Your answer must be every line of the data that contains "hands".
(Collected data Opens)
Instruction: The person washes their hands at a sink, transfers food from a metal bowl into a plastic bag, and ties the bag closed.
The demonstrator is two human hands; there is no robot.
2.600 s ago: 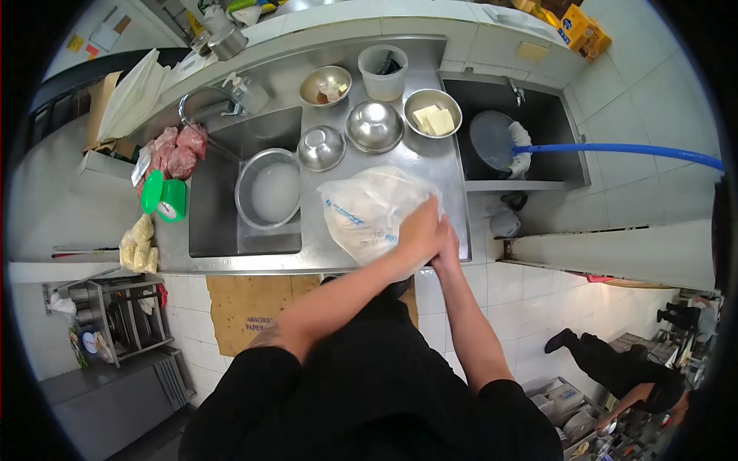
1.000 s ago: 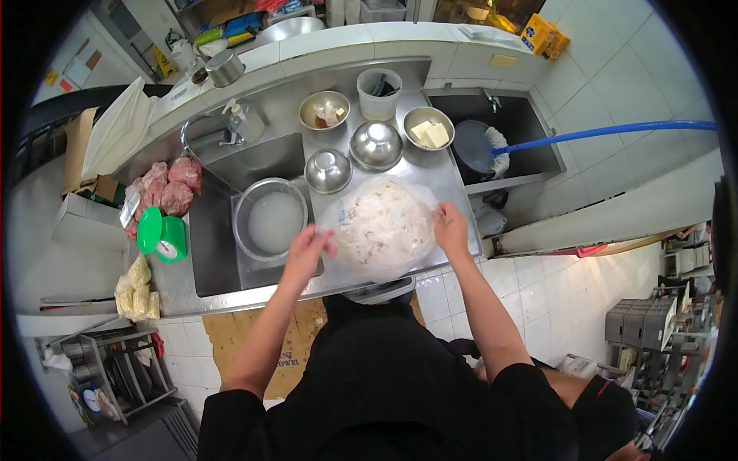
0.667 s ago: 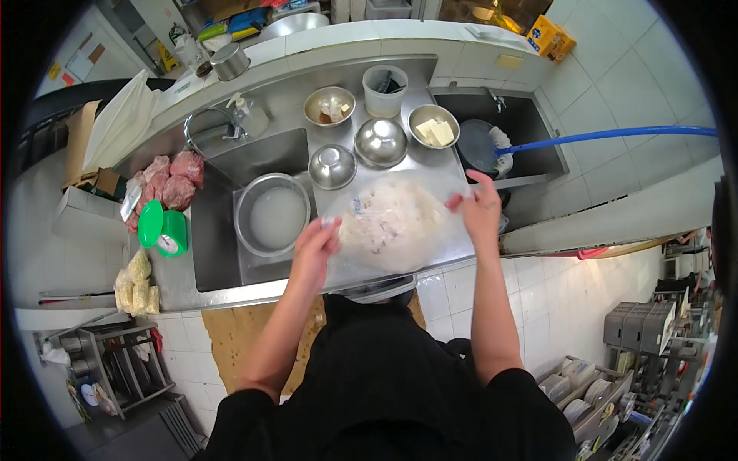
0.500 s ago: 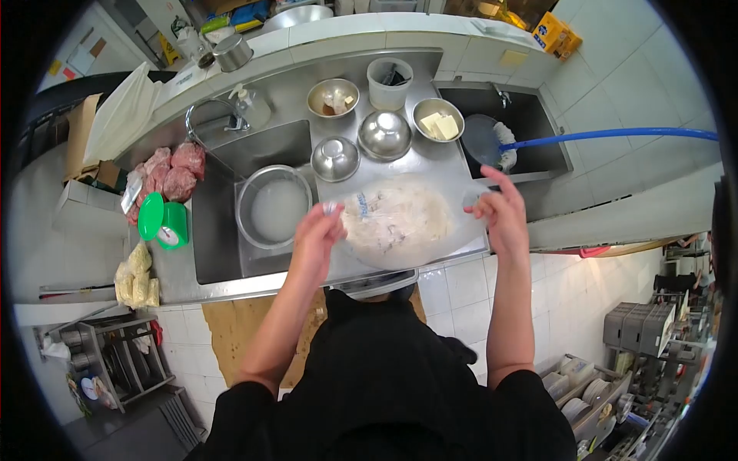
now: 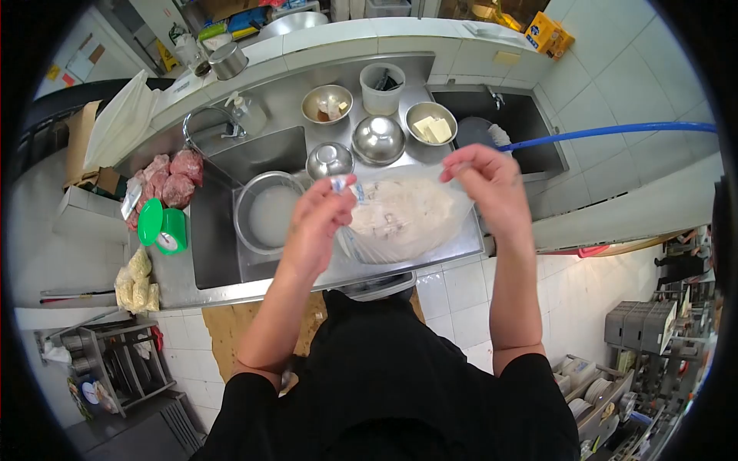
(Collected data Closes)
Solution to this exercise
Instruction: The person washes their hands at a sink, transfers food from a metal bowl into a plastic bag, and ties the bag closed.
The demonstrator is two human hands; there is no robot.

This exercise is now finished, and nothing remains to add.